SQL Data Receiver

The sql data receiver connects to SQL database and reads data stored in its tables.

Example:

If we want to retrieve Students data from a PostgreSQL database named p1 at localhost, our configuration file will look something like this:

{
  "data_receiver": [
    {
      "data_receiver_name": "my_psql_receiver",
      "protocol": "sql",
      "poll_interval": 10,
      "connections": [
        {
          "host": "127.0.0.1",
          "port": 5432,
          "username": "postgres",
          "password": "postgres",
          "database_type": "postgresql",
          "database_name": "p1",
          "ssl": false
        }
      ],
      "streams": [
        {
          "asset": "Students",
          "stream_type": "cycle",
          "query": "SELECT * FROM students WHERE id > :id ORDER BY id ASC LIMIT 10",
          "state_fields": [
            {
              "column_name": "id",
              "data_type": "integer"
            }
          ]
        }
      ]
    }
  ]
}

Example BigQuery configuration:

{
  "connections": [
    {
      "database_type": "bigquery",
      "bigquery_project_id": "sightmachine-sandbox",
      "bigquery_dataset": "test_dataset",
      "gcloud_b64_credentials": "${FTX_CREDS_GCLOUD}"
    }
  ],
  "data_receiver_name": "my_bigquery_receiver",
  "poll_interval": 10,
  "protocol": "sql",
  "streams": [
    {
      "asset": "SOME_ASSET",
      "query": "SELECT * FROM ftx_integration_test_bigquery "
               "WHERE DummyID > :DummyID ORDER BY DummyID ASC",
      "state_fields": [
        {
          "column_name": "DummyID",
          "data_type": "string"
        }
      ],
      "stream_type": "some_stream_type"
    }
  ]
}

Configuration:

Required and optional properties that can be configured for an OPC UA receiver:

  • data_receiver_name: Unique name of the data receiver. This name will be used to track the progress state of the data stream.

  • protocol: Protocol to be used. Should be set to sql.

  • connections: How to connect to the SQL database. A SQL connection has the following configurable settings:

    • database_url: A SQLAlchemy-compatible connection URL string of the form database_type+driver://{user}:{password}@{host}[:{port}]/{database_name}[?key1=value1&key2=value2...], where fields in square brackets are optional.

      This setting can be used instead of host, port, username, password, and database_name. It permits passing advanced parameters to the database driver (e.g. mssql+pymssql://sm:sm@196.168.19.22:5555/weld?appname=Sight%20Machine).

      FactoryTX supports the following database_type+driver combinations: mssql+pymssql, mysql+mysqldb, postgresql+psycopg2, and sqlite+pysqlite, kustosql+https.

      For connecting to BigQuery, use the following format: bigquery://{project_id}/{dataset} (dataset is optional and just used as the default for stream queries).

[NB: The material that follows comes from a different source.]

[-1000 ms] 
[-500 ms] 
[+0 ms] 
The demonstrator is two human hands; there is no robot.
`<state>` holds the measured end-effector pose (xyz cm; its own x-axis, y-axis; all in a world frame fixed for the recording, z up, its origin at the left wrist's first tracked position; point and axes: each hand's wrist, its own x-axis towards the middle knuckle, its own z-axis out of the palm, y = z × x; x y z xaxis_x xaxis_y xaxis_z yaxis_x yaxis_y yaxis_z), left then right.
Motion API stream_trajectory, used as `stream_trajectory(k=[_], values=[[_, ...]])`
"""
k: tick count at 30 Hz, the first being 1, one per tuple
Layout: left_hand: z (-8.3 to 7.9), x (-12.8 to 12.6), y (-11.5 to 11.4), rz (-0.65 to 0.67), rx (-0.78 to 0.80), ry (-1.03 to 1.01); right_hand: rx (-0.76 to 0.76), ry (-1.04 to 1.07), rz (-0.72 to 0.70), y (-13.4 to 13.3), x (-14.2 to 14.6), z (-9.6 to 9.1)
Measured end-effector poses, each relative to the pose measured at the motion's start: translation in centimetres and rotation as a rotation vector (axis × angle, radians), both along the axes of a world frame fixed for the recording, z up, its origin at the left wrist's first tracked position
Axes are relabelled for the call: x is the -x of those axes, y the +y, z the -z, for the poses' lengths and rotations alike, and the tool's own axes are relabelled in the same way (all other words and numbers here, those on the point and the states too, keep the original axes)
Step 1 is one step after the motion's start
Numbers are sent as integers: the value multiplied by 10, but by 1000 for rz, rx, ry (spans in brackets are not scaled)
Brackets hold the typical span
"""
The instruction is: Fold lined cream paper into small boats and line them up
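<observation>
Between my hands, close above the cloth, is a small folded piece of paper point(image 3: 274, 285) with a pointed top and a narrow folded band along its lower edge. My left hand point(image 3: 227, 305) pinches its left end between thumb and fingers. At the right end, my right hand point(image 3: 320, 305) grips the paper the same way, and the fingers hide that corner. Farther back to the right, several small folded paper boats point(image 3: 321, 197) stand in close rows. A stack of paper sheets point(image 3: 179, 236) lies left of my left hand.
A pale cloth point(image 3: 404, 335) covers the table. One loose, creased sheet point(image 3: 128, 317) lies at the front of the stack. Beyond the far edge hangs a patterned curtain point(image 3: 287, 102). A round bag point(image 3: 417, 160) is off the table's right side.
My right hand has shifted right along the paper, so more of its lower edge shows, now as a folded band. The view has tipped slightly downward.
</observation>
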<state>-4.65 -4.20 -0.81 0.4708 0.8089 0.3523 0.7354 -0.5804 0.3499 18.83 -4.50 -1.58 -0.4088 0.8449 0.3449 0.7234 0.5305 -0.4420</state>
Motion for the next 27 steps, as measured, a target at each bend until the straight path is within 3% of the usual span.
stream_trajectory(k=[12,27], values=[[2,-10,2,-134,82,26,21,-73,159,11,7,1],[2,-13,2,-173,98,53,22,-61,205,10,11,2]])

      For connecting to Snowflake, use the following format: snowflake://{user}:{password}@{account}

    • host: Hostname or IP address of the database server

    • port: Port of the database server. Defaults to 5432.

    • username: Username to use to connect to the database

    • password: Password to use to connect to the database

    • database_type: Type of database (i.e. postgresql, mssql, mysql, sqlite, oracle, kustosql, bigquery).

    • database_name: Name of the database to query

    • ssl: If set to true, only a secure SSL TCP/IP connection will be established with the database server. Defaults to False.

    • max_concurrent_connections: Maximum number of connections to establish with the SQL server.

    • max_connection_wait: Maximum number of seconds to wait for an available connection to the SQL server. Defaults to 300, i.e. five minutes. You may need to increase the default if you encounter frequent errors like “Query failed: QueuePool limit of size … overflow 0 reached, connection timed out”.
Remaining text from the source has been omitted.